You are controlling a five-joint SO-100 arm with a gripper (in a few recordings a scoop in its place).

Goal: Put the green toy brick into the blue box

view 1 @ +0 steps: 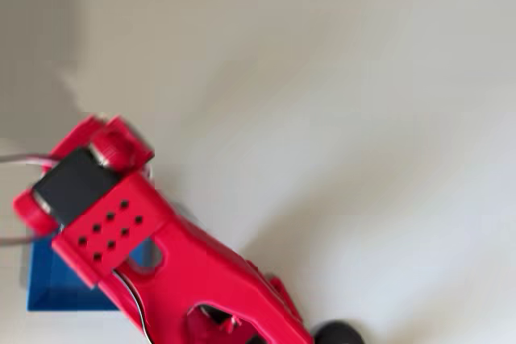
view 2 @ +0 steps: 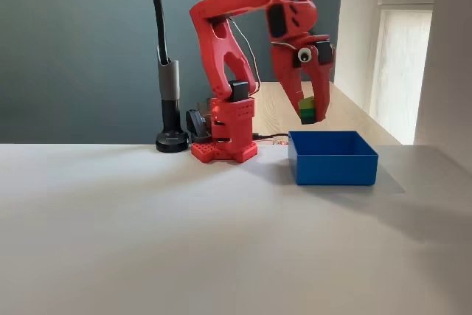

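Fixed view: the pincer [view 2: 308, 112] is clenched on the green toy brick [view 2: 307, 109], held in the air right of centre, above the blue box [view 2: 332, 165] resting on the table [view 2: 184, 241].

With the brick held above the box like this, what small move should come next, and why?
Probably lower a little, then open. In the fixed view the tool grips the green toy brick above the blue box, near its back-left part, so a short descent should drop it inside without bouncing.
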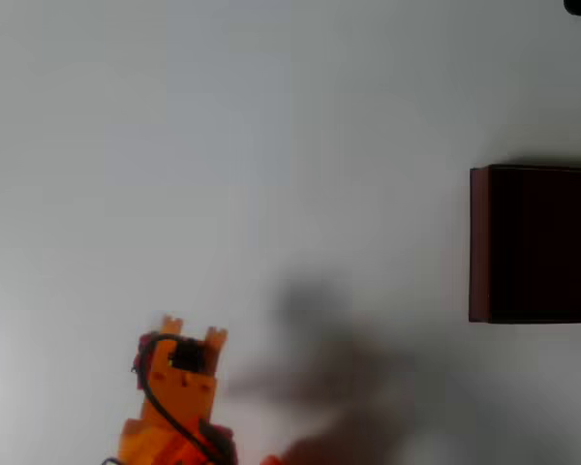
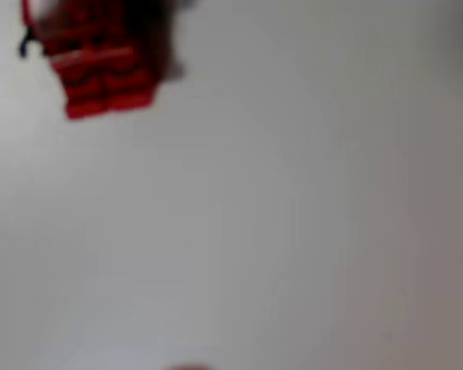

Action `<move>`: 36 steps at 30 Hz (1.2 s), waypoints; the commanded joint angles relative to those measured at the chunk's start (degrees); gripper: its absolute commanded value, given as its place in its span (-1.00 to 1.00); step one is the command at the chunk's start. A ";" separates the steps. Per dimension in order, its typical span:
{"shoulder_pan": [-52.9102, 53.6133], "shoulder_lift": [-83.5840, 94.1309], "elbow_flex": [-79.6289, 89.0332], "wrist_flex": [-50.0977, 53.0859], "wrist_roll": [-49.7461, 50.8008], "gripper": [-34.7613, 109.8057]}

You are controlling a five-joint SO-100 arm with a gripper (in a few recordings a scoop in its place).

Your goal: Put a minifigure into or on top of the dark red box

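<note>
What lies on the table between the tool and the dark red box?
In the overhead view, the stretch of white table between the tool and the dark red box is bare; only a soft grey shadow falls across it.

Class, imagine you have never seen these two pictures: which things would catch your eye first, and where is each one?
In the overhead view, the dark red box stands out at the right edge of the white table, cut off by the frame. The orange gripper pokes up at the bottom left, far from the box. In the blurred wrist view, the red minifigure sits in the top left corner.
</note>
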 commanded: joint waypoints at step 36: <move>-4.48 -27.42 -5.80 -24.61 -5.10 -0.24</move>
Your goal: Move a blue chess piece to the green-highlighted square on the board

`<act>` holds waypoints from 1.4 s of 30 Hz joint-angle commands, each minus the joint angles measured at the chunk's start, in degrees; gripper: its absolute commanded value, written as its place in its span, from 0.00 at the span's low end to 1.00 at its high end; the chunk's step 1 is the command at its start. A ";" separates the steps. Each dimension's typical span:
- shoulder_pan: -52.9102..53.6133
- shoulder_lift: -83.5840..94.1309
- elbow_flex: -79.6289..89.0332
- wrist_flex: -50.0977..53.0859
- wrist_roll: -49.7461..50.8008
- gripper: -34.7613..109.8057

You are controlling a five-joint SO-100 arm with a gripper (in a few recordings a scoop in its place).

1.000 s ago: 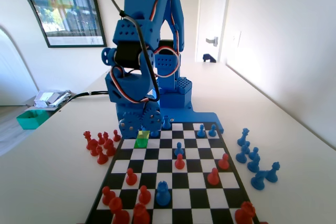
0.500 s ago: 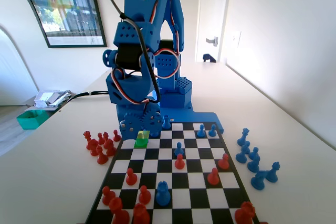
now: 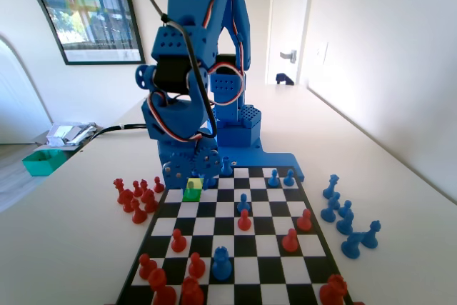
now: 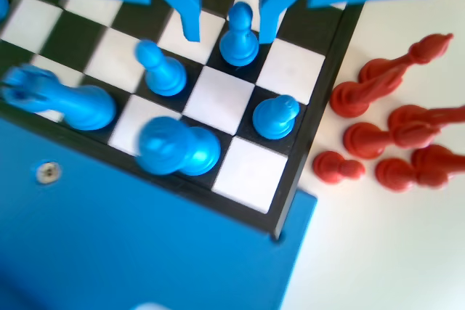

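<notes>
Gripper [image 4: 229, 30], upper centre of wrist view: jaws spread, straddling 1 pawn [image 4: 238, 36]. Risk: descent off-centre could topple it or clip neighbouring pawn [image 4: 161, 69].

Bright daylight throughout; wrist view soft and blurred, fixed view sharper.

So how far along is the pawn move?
Done: the gripper is down, open, with a jaw on each side of the blue chess piece. In hand: closing on it. Left: lift and set it on the green-highlighted square.
</notes>
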 commanded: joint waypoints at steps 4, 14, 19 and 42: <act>-0.35 5.27 -6.15 6.94 0.18 0.33; -1.05 11.51 -13.36 17.58 4.31 0.25; -2.46 19.07 -14.85 20.74 10.72 0.25; -3.78 69.08 -15.29 50.45 21.97 0.25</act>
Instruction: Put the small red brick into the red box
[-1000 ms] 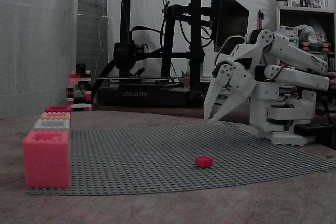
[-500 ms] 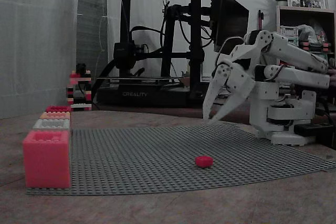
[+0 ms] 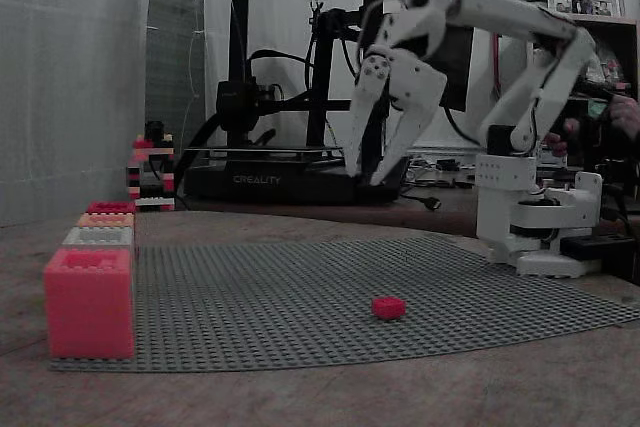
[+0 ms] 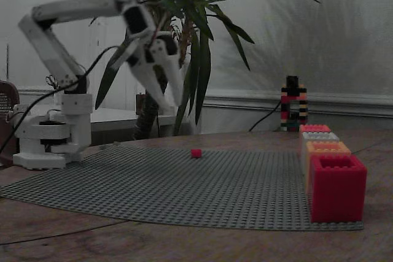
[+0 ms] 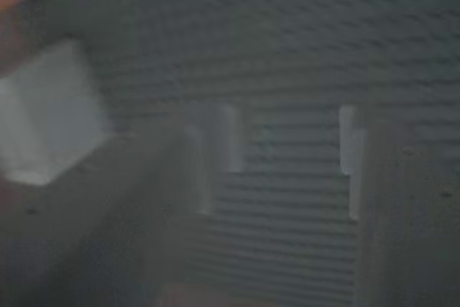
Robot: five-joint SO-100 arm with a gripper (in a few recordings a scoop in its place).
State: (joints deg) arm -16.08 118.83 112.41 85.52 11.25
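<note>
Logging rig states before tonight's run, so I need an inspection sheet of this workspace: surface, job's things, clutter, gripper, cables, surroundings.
Surface: grey studded baseplate on a wooden table.
Job's things: small red brick lies alone on the baseplate; red box stands at the plate's corner, open top up.
Clutter: orange, grey and red boxes lined up behind the red box; a striped brick tower beyond them.
Gripper: gripper raised high above the plate, jaws open, empty, pointing down.
Cables: black cable runs along the arm; another trails by the tower.
Surroundings: 3D printer, shelf with frames, potted plant; dim light.
</note>
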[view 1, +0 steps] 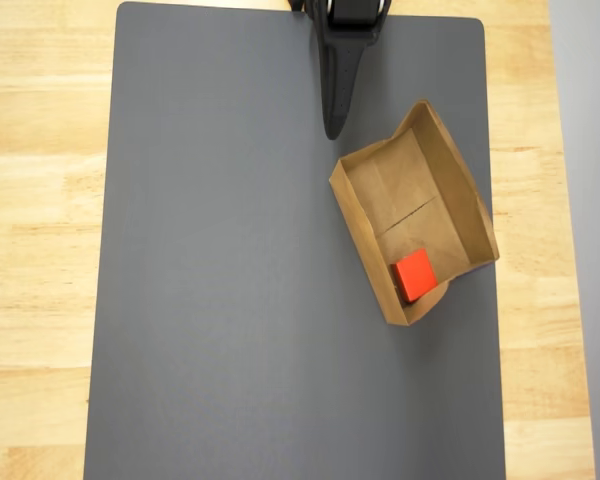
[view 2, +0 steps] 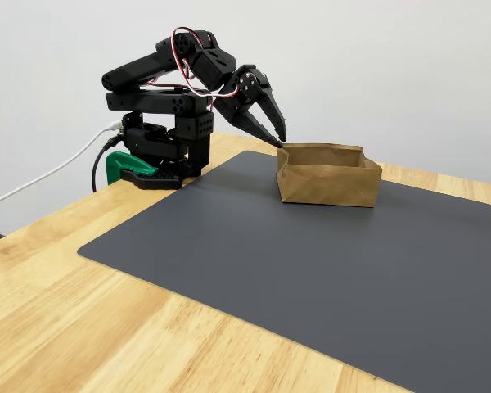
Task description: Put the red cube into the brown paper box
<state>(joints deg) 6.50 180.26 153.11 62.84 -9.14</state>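
Observation:
The red cube (view 1: 414, 273) lies inside the brown paper box (view 1: 450, 180), in the corner nearest the bottom of the overhead view, touching the wall. The box sits tilted on the right side of the mat, with a crease across its floor. In the fixed view the box (view 2: 327, 176) hides the cube behind its front wall. My gripper (view 1: 332, 130) is shut and empty, its tips hanging just beyond the box's upper left corner. From the side the black arm is folded back, and the gripper (view 2: 280, 139) points down at the box's left rim.
A dark grey mat (view 1: 230, 280) covers most of the wooden table (view 1: 40, 200). The arm's base is held by a green clamp (view 2: 127, 168) at the table's edge, with cables (view 2: 49, 176) running off to the left.

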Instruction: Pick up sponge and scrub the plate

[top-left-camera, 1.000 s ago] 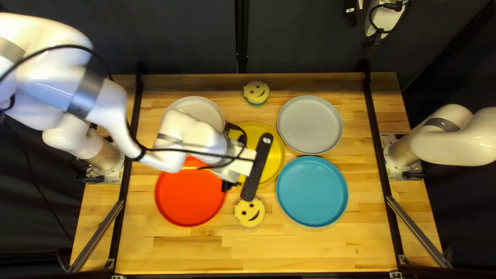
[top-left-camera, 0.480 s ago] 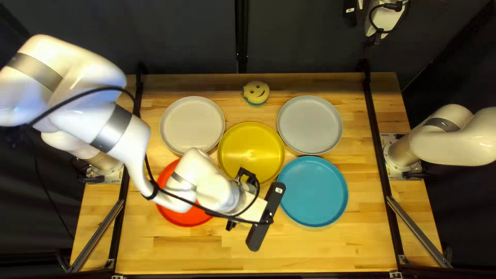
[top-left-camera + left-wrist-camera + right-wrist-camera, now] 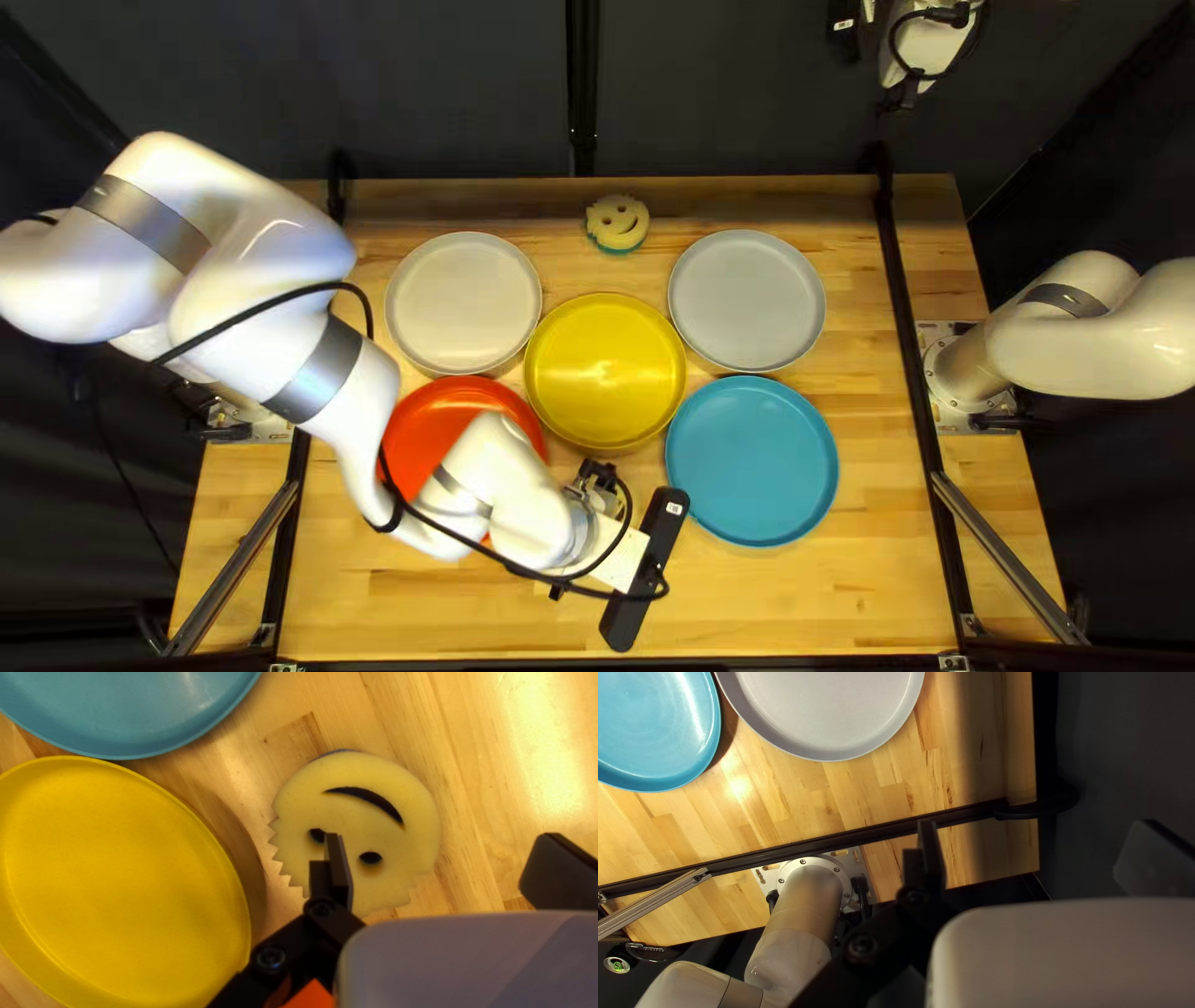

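Five round plates (image 3: 747, 300) sit mid-frame in the top left view, face up, presumably so any can be scrubbed. At lower centre, my left gripper (image 3: 442, 852) has its fingers apart, holding nothing. Its wrist view shows a smiling yellow sponge (image 3: 374, 815) lying on the table (image 3: 464, 765), partly hidden by one finger, near the yellow plate (image 3: 118, 877) — I judge I'm lining up a grasp. A second sponge (image 3: 618, 222) lies upper centre. My right gripper (image 3: 1036, 837) is spread and empty, its arm (image 3: 1096, 330) folded far right, probably for clearance. One white label (image 3: 674, 508) — unreadable — marks my left wrist's black bar (image 3: 626, 616).
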`<control>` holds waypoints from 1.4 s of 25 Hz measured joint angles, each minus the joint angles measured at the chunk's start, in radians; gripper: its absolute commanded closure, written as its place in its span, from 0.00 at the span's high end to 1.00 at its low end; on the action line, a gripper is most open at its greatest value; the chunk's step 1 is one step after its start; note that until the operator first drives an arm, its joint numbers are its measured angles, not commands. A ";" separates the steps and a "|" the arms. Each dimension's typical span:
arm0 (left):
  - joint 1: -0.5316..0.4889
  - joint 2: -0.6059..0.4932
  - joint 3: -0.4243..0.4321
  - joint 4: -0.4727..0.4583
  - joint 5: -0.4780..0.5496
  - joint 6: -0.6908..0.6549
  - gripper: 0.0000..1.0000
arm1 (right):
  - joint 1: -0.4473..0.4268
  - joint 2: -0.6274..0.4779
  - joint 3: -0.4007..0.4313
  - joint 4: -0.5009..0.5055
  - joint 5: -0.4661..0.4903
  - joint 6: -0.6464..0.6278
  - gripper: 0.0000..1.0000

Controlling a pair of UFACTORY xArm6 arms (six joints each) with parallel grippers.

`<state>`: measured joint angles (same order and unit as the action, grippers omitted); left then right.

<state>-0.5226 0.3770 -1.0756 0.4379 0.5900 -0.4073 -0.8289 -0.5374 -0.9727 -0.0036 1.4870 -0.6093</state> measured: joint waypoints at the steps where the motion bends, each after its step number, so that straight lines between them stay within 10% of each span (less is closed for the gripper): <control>1: 0.000 0.004 0.006 0.013 -0.009 -0.012 1.00 | 0.000 0.000 0.000 0.000 0.000 0.000 1.00; 8: 0.010 0.022 0.027 0.055 -0.054 -0.051 1.00 | 0.000 0.000 0.000 0.000 0.000 0.000 1.00; 10: 0.011 0.020 0.030 0.058 -0.053 -0.057 0.57 | 0.000 0.000 0.000 0.000 0.000 0.000 1.00; 11: 0.011 0.018 0.031 0.060 -0.051 -0.061 0.00 | 0.000 0.000 0.000 0.000 0.000 0.000 1.00; 35: 0.057 -0.119 0.093 -0.092 0.001 0.109 0.00 | 0.000 0.000 0.000 0.000 0.000 0.000 1.00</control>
<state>-0.4658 0.2581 -0.9827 0.3460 0.5911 -0.2984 -0.8289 -0.5374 -0.9727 -0.0036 1.4870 -0.6093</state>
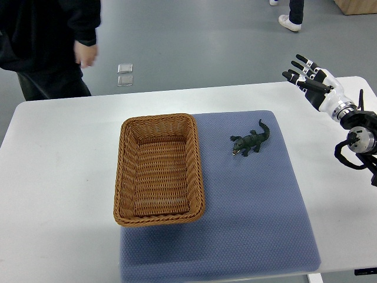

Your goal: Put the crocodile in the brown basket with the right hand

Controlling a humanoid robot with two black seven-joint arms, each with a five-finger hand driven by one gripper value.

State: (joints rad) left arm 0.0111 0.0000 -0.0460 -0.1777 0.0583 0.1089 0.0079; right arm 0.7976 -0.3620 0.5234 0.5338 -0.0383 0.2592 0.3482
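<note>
A small dark green toy crocodile point(251, 140) lies on the blue mat point(253, 200), just right of the basket. The brown wicker basket point(126, 177) stands left of centre with nothing in it, partly on the mat. My right hand point(303, 73) hovers at the upper right, above the table's far right part, fingers spread and holding nothing. It is well to the right of and beyond the crocodile. My left arm does not show.
A person in dark clothes point(50, 41) stands beyond the table's far left corner, one hand point(87, 54) hanging down. Another person's shoe point(290, 23) shows on the floor at the top. The white table point(59, 177) edges run along the far and near sides.
</note>
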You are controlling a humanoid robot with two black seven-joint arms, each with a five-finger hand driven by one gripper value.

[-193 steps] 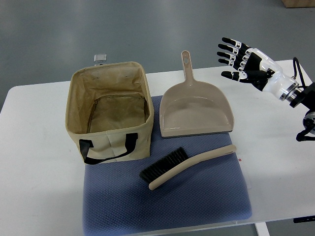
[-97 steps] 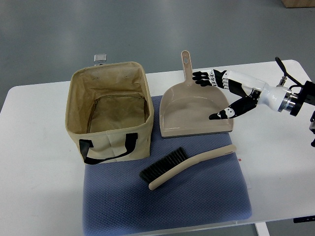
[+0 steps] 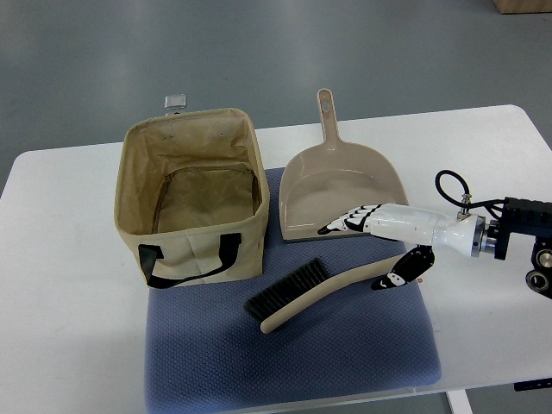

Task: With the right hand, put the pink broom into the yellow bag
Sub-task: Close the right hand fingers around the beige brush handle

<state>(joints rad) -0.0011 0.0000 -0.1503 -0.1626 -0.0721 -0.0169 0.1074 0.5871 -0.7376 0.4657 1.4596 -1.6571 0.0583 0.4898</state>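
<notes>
The pink-beige broom [image 3: 332, 288] lies on the blue mat [image 3: 293, 354], dark bristles toward the left, handle pointing right. My right hand [image 3: 362, 250] hovers low over the handle end, fingers [image 3: 345, 222] stretched left above the dustpan's front lip and thumb [image 3: 392, 278] just past the handle; it is open and holds nothing. The yellow fabric bag [image 3: 191, 198] stands open and empty at the mat's left, black strap on its near side. The left hand is out of view.
A pink-beige dustpan [image 3: 341, 194] lies behind the broom, handle pointing away. The white table [image 3: 60, 285] carries the mat. A small metal clip [image 3: 176, 102] sits at the table's far edge behind the bag.
My right hand has swung down and toward me, from over the dustpan's right side to just above the broom handle. Broom, dustpan and bag have not moved.
</notes>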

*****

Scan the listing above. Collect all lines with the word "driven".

■ Exercise solution
Controlling a humanoid robot with two black seven-joint arms, each with a five-finger hand driven by one gripper value.
You are controlling a humanoid robot with two black seven-joint arms, each with a five-finger hand driven by one gripper value.

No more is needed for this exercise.